Ontario revisits renewables

Energy has been a disturbing topic in Ontario in recent days. The rapid increase in electricity bills, over 70% in one decade, led the province to prioritize a competitive mix of energies rather than simply targeting green projects. After building a clean and reliable energy system, phasing out coal-fired electricity generation, and promoting a massive use of renewables over the last years, now the focus is on delivering affordable energy.

Ontario has one of the lowest emission electrical systems in the world, about 1/10th that the emission rates in the United States, Europe, and China. Policies such as a ban on coal-fired generation, and programs to attract new renewable generators, nearly swept the carbon footprint away from the power grid over the past decade. However, at the same time, electricity bills in the province jumped more than twice as much as any other place in Canada.

While the measures taken by the government to transform the electricity sector fully accomplished remarkable goals regarding environmental targets, they embedded an uncomfortable cost for Ontarians ratepayers. According to a report from the Ontario Society of Professional Engineers (OSPE) "there was a lack of detailed engineering analysis on the impact of the variable renewable generation before phasing out coal."

Analysts point to the Feed-in-Tariffs (FITs) program, launched in 2009, as a part of the reason for the escalating energy prices in Ontario. Under the FITs, investors in new renewables plants were paid a guaranteed price, far above the wholesale market prices, for 20 years. The gap between the market prices and the price guaranteed has been covered through a surcharge on power bills called Global Adjustment (GA). According to a price report from the Ontario Energy Board, for the period between May 1, 2017 to April 30, 2018, the GA accounts for about 75% of the generation cost in Ontario, and about 30% of the GA corresponds to the wind and solar projects under the FITs.

The full power capacity of each project contracted through the FITs is paid whether used or not. In the first years of the FITs, about 6,000 MW of new capacity was added to the grid, generating a large surplus of supply in the province. This oversupply from renewable plants has increasingly burdened the power bills as the electrical demand in Ontario has decreased in the last ten years. As well, the cost of renewable energy, particularly solar and wind, has consistently dropped year by year. 

In a speech delivered to the Economic Club of Canada last year, Ontario Energy Minister Glenn Thibeault admitted that the strategy adopted by the government for implementing renewable energy is partially responsible for the rising cost of electricity in the province.

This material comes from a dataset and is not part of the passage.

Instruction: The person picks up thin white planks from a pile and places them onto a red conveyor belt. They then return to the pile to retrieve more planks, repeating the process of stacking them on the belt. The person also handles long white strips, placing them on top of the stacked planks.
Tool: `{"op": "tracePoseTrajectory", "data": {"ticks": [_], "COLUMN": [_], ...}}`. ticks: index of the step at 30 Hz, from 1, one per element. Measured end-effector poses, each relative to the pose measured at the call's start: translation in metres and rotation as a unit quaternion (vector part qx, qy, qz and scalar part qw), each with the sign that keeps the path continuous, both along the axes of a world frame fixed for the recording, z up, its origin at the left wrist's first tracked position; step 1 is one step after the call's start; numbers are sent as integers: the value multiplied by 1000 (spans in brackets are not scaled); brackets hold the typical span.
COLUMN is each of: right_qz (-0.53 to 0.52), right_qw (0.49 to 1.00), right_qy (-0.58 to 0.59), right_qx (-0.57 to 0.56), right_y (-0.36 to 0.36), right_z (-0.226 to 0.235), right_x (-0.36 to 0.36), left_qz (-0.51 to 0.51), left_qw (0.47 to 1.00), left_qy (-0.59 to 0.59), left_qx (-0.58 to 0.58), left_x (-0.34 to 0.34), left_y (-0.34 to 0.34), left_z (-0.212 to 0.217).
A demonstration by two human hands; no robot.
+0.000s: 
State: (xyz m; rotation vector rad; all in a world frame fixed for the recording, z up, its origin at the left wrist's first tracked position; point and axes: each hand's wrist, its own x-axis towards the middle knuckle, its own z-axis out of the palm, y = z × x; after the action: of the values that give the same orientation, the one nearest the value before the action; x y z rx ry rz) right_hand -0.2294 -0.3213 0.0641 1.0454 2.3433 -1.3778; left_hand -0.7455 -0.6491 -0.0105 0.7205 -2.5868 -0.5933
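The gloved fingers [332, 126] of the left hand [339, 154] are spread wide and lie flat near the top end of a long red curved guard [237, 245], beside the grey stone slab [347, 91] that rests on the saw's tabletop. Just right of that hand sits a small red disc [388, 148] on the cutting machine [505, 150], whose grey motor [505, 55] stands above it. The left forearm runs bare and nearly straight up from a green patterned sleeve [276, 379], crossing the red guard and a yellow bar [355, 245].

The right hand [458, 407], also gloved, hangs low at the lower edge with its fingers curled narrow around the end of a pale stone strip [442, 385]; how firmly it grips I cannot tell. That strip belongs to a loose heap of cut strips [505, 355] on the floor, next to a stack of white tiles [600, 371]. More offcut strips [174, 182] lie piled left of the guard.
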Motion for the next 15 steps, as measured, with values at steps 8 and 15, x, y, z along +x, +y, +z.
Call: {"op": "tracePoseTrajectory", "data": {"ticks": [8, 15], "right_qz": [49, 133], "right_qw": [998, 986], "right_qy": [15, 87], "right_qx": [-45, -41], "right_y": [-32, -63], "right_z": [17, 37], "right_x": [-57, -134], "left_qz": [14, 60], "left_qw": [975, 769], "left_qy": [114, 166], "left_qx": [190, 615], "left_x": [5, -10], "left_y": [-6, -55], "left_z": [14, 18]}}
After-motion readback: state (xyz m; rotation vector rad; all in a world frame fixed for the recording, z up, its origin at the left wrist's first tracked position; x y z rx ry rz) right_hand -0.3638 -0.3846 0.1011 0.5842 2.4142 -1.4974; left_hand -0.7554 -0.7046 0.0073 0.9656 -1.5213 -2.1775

Thibeault said that the fixed-price made sense at the time, but now it's known that competitive tension among renewable energy developers could lead to much more attractive pricing.

Thibeault also said that the government must in the future move away from setting targets for specific types of energy, and should instead focus on a system where energy producers compete for contracts, regardless the type of energy, ensuring ratepayers receive the best prices possible.

Over time, adjustments have been made to Ontario's energy policies, such as ending the procurement for large projects under the FITs. Likewise, capacity from small projects, particularly solar PV installations, are likely to grow in coming years through programs such as the Net Metering, where customers trade renewable energy to the grid for credits on energy bills.

In the Ontario Long-Term Energy Plan 2017, entitled "Delivering Fairness and Choice", the government outlined that costs of new wind and solar energy installations will come down, and new smart grid and storage technologies will become more readily available. Furthermore, the plan states that Ontario’s cap and trade program will increase the price of fossil fuels and affect how often fossil fuelled generators get called on to meet the province’s electricity demand. Started in 2017, the program is applied to companies that produces over 25,000 tonnes of carbon dioxide equivalent per year.

As a short-time measure, in June 2017 the government passed the Fair Hydro Act which reduced electricity bills for residential consumers by an average of 25% and will hold any increases to the rate of inflation for four years, by rebating taxes, cutting subsidies and restructuring debts. At the same time, the government sold 20% of Hydro One, the provincially-owned electric distribution company, on the stock market to reduce the company's debts.

Ontario still ranks highest in energy price among major provinces in Canada, but renewable programs, after all, are certainly not the only cause of this. The biggest portion of the GA, for instance, is related to maintaining costs of the three large nuclear plants that currently account for about 50% of Ontario's electricity production. The actual generation mix also includes approximately 22% of hydro, 20% of natural gas and 8% of wind.

In other provinces, such as Quebec and Manitoba, for example, electricity costs about 50% less, but both provinces generate up to 98% of their electricity from hydro, one of the cheapest source of energy. Alberta and Saskatchewan also enjoy lower rates, but unlike Ontario, they still generate with coal, another cheap source of energy.